あの暑い 夏の記憶

わたしと日夏は、ご飯を口にいっぱいかき込みながら、葵ねぇと耕にぃの行動をチラチラと眺めた。


「…コーヒー入れるね?」


「あぁ。葵のいれるコーヒー上手いからな」


「あっち行ってていいよ?」


「うん、何か手伝う?」



……。


「な、何だ…。あれは…。
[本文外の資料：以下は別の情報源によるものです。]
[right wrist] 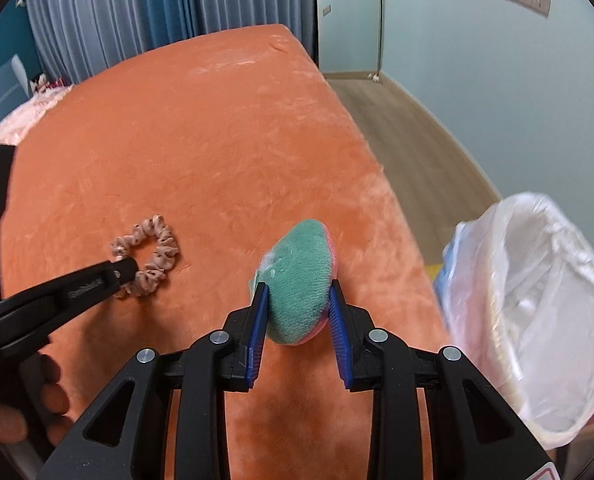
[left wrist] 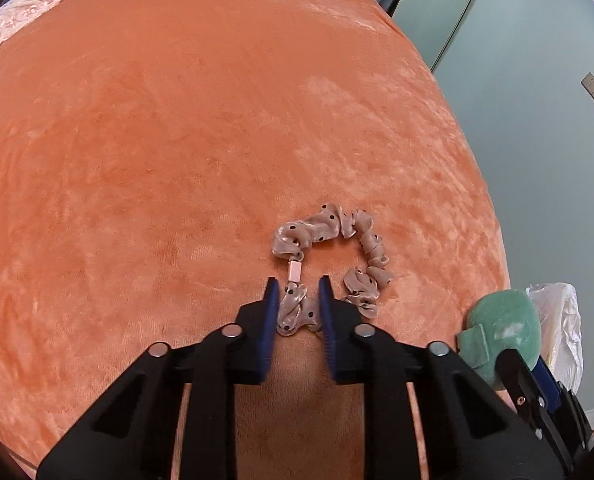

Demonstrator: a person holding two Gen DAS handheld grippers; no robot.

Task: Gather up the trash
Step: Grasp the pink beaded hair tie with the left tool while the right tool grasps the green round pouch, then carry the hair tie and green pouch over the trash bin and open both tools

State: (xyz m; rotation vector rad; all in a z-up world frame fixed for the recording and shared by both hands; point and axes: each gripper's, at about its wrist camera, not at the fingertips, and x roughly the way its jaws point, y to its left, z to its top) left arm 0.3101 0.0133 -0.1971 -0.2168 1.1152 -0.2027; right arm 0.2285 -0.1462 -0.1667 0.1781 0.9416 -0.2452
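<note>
A beige dotted scrunchie lies on the orange bed cover. My left gripper has its blue pads on either side of the scrunchie's near end, closed onto it. The scrunchie also shows in the right wrist view, with the left gripper on it. My right gripper is shut on a green and pink puff pad and holds it above the bed's right edge. The puff pad also shows in the left wrist view.
A bin lined with a white plastic bag stands on the floor right of the bed. It also shows in the left wrist view. A pink quilt lies at the bed's far left. Wooden floor runs along the right side.
</note>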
恥っずかし~いなっ!」


「…う、うん」


「まだ食べてるの?」

突然、葵ねぇは居間を覗き込んだ。


「あ、あんまり美味し~から噛み締めてんのっ!」

日夏はあたふたと慌てて、卵焼きを頬張りながら、必要以上に口をモゴモゴさせた。


わたしは、お味噌汁をズズーッと、わざとらしく啜るだけだった。



昨日の夜、日夏は耕にぃと一緒に寝たから。

わたしは何日か振りに葵ねぇと布団を並べた。


夏休みが始まって以来、耕にぃは葵ねぇと隣の部屋で布団を並べて寝ている。


夜中にトイレに起きた時、見えちゃったけど。

2人が手を繋いで寝ていたことは。


日夏には言わない方がいいな…。